Last November, after [HomoFaciens]’ garbage-can CNC build, we laid down the gauntlet – build a working CNC from cardboard and paperclips. And now, not only does OP deliver with a working CNC plotter, he also plans to develop it into a self-replicating machine.

To be honest, we made the challenge with tongue firmly planted in cheek. After all, how could corrugated cardboard ever make a sufficiently stiff structure for the frame of a CNC machine? [HomoFaciens] worked around this by using the much less compliant chipboard – probably closest to what we’d call matboard here in the States. His templates for the machine are extremely well thought-out; the main frame is a torsion box design, and the ways and slides are intricate affairs. Non-cardboard parts include threaded rod for the lead screws, servos modified for continuous rotation, an Arduino, and the aforementioned paperclips, which find use in the user interface, limit switches, and in the extremely clever encoders for each axis.

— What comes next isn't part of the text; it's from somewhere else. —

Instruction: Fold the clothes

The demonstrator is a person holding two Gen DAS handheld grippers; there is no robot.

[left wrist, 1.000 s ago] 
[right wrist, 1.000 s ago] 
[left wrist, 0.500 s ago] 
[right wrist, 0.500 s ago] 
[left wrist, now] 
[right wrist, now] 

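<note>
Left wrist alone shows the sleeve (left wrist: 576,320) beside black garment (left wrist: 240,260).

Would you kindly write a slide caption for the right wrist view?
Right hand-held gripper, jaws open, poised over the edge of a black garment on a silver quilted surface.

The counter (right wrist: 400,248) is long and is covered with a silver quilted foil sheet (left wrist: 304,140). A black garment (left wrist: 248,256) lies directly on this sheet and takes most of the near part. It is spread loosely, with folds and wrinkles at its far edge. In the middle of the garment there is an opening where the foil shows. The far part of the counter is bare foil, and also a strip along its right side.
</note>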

The video below shows highlights of the build and the results.

True, the machine can only move a pen about, and the precision is nothing to brag about. But it works, and it’s perfectly capable of teaching all the basics of CNC builds to a beginner, which is a key design goal. And it’s well-positioned to move to the next level and become a machine that can replicate itself. We’ll be watching this one very closely.